What more can the Government or foreign employment bureau do?

The categories of temporary carers are people who have never played this role of full time Career before the mother having taken most, if not all the responsibility of loving and caring, including feeding, sheltering clothing, schooling and healthcare.

* The Foreign Employment Bureau should, at registration, get the details of children to be left behind and question the mother as to the care arrangements made and have it recorded.

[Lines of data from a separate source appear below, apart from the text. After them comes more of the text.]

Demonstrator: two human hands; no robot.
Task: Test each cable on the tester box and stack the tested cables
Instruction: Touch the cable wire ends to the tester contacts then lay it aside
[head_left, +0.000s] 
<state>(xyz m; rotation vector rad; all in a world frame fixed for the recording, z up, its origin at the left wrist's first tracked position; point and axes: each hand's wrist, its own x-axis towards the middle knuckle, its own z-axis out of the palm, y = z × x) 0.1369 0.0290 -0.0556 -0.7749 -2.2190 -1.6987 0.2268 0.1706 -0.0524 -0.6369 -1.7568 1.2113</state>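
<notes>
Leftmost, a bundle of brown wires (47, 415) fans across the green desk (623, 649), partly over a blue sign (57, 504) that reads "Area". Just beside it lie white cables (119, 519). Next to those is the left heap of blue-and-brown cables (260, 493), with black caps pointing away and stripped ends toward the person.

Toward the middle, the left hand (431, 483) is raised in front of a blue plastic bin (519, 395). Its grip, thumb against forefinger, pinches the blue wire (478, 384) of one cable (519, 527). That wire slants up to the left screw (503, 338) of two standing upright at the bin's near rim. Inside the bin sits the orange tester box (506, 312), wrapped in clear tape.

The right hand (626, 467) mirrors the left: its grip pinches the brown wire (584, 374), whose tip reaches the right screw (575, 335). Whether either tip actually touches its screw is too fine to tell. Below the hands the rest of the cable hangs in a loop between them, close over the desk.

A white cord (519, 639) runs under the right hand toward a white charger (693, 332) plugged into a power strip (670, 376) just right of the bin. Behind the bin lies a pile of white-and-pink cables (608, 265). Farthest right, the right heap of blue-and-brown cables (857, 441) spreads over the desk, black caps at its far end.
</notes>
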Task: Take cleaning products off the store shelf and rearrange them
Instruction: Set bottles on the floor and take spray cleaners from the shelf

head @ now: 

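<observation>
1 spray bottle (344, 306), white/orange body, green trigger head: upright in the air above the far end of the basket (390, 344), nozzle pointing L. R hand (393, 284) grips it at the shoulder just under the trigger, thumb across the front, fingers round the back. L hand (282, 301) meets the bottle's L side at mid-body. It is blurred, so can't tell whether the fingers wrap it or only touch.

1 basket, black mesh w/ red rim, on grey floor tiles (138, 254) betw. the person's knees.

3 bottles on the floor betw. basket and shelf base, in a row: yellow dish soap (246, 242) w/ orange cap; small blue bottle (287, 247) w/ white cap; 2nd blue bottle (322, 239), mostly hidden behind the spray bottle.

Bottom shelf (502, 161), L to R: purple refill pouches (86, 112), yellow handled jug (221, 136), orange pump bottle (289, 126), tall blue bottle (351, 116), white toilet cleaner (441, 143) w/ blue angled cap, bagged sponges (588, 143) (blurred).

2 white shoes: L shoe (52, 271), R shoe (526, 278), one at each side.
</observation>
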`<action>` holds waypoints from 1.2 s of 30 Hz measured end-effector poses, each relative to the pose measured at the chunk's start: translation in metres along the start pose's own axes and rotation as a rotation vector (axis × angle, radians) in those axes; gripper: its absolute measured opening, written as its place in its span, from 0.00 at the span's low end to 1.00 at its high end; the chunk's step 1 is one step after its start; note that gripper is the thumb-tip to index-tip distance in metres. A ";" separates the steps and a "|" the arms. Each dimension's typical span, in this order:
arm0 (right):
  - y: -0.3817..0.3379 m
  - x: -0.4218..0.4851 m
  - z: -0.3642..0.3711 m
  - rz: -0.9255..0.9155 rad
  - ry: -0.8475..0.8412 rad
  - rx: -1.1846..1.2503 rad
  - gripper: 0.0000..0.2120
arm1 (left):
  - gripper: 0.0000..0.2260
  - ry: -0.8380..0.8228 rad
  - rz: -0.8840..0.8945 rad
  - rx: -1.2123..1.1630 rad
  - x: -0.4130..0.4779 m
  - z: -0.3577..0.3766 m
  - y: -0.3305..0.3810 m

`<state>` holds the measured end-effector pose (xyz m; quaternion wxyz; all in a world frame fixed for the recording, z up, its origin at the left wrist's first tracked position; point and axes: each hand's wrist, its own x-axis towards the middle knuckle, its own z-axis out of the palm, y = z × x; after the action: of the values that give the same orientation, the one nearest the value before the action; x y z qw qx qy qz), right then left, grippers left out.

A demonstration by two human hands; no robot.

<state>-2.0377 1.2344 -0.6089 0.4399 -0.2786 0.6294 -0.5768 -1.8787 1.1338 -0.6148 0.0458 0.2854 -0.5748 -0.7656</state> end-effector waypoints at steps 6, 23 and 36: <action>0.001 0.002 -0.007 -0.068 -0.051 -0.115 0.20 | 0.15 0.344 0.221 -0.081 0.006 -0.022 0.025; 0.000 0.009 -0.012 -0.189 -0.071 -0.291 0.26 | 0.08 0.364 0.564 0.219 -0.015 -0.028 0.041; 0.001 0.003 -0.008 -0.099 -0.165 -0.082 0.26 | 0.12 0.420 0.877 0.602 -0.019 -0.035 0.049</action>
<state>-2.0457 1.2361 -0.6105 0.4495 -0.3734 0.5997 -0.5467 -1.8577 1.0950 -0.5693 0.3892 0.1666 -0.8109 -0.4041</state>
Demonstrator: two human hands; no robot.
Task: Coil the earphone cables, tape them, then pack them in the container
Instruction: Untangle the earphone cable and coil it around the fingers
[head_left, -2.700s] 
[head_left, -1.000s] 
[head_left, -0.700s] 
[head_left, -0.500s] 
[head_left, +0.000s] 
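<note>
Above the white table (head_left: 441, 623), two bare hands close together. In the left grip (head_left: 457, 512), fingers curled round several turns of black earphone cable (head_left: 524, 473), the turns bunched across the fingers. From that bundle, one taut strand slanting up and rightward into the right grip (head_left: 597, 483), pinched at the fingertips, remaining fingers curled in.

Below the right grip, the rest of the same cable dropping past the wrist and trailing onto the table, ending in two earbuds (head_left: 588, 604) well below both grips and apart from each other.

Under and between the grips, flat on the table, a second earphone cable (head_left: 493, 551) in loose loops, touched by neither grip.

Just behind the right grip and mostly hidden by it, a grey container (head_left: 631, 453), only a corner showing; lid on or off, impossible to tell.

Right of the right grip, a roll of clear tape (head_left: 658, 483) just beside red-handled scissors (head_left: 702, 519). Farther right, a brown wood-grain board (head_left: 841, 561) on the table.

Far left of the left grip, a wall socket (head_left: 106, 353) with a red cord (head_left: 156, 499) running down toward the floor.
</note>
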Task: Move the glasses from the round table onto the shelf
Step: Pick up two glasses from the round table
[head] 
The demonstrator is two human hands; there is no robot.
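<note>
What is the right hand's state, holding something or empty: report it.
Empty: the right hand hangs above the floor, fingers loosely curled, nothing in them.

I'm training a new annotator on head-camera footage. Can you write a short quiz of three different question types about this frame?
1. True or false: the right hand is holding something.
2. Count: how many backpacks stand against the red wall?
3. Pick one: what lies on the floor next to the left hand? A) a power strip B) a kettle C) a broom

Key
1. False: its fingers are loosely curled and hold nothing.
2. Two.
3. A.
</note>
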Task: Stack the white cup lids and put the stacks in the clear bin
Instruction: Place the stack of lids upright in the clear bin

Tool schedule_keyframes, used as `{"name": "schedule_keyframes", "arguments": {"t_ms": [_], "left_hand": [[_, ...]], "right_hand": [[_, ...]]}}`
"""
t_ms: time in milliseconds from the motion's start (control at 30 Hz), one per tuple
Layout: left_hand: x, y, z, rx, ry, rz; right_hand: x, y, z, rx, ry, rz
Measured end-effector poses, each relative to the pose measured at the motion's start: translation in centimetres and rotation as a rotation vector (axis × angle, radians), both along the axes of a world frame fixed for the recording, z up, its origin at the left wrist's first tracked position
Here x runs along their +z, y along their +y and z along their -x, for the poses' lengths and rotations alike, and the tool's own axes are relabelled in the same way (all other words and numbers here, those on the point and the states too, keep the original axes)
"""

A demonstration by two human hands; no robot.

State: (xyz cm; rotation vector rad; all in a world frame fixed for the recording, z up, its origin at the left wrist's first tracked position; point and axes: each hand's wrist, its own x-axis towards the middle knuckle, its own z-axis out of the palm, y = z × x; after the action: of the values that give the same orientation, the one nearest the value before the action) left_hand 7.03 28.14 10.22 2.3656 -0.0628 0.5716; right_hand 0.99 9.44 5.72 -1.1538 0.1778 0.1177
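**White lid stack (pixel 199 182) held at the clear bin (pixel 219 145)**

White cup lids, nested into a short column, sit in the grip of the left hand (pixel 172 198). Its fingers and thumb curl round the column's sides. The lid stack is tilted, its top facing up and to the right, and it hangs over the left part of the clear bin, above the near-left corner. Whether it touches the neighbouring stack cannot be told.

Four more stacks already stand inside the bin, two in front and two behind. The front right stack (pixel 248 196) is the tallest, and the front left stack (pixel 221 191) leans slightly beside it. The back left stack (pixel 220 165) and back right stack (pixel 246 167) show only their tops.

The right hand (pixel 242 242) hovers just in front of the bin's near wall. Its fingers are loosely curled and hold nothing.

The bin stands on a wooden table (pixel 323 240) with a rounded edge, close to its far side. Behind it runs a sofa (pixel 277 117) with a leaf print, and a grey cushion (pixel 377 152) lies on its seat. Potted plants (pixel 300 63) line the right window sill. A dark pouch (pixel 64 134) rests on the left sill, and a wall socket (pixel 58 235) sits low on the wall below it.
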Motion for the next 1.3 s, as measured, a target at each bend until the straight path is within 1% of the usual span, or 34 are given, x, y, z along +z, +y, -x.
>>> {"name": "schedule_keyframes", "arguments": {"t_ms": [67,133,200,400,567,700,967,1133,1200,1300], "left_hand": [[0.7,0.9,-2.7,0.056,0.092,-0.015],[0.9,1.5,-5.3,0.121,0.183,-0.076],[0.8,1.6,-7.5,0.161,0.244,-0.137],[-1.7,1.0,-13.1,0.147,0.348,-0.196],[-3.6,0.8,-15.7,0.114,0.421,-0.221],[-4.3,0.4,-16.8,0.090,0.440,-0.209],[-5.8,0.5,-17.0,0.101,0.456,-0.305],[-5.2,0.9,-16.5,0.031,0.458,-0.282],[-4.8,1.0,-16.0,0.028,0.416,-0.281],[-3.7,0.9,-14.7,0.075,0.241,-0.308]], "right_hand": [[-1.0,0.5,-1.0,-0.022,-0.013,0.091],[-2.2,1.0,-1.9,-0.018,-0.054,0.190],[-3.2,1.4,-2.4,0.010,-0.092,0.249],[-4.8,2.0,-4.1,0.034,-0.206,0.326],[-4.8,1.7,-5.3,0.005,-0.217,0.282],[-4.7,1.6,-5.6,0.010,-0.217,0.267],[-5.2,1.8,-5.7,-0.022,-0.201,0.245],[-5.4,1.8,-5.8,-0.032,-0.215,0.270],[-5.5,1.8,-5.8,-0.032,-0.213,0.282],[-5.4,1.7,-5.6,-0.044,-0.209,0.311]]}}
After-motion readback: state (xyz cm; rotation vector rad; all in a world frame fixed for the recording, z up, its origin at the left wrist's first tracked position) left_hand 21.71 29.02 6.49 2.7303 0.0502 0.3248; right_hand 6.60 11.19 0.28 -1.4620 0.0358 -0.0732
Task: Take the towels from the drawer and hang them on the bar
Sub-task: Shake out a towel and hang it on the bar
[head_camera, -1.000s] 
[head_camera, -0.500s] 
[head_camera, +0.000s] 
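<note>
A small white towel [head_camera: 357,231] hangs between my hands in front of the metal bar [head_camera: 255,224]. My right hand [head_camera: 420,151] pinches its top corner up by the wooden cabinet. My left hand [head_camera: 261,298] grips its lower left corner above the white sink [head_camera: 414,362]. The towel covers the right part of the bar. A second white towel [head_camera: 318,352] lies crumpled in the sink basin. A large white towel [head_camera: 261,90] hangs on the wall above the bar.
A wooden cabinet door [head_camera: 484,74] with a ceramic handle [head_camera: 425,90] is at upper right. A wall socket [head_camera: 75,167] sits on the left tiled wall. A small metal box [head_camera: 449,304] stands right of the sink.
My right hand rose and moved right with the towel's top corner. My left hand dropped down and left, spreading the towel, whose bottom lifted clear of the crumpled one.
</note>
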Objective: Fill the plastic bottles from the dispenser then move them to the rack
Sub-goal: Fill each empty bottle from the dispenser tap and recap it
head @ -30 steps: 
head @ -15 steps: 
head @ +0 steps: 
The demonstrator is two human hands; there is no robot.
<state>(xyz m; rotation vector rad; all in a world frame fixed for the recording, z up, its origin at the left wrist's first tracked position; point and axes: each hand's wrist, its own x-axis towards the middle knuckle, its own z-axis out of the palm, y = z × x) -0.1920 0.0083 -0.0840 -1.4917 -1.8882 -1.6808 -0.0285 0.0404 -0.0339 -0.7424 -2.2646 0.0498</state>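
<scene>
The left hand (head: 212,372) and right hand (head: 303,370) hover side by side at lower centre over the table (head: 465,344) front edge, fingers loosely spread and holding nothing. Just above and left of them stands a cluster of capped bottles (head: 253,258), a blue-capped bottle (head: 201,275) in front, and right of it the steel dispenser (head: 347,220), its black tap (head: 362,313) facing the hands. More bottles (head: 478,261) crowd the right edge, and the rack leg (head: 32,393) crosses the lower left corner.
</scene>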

* The importance of conducting a "training and counselling course" of at least two weeks, to prepare the carers and instill into them the importance and responsibility of the new role they will be burdened with during the mother's absence.

* Further the Bureau of foreign employment should set up multi disciplinary Committee at district level, to monitor the care arrangements of the children, and to step in when needed to rescue the children at risk, before irreparable damage is done.

Grama Niladaris, Provincial Councils, Department of Probation and Child protection, and Department of Social Services should be members of the Multi Disciplinary Committee.

* Education departments, for the involvement of the principals and staff of schools attended by these children.

* Health Department, has field officers such as Mid-wives and Public Health Inspectors and Medical Officers of Health who have been playing the same unchanged role in the community for so many decades. Let them now get involved with this new project.

l Representatives at the M D C who could meet regularly. Elected officers could pay rostered visits to the home of migrant mothers to make sure the child care is progressing well.

* The Cares should be given details of the hotline of the Foreign Exchange Bureau, and M D C representative to contact in case of need for assistance.

* In Sri Lanka the neighbours too could give very valuable information on details of the day to day situation of the target family. They too could have access to the hotline.

We are only a small island and we have a reasonably good infrastructure so there is no excuse for not having a protective umbrellas in any nook or corner of the country to monitor the caring arrangements of the children of these migrant mothers.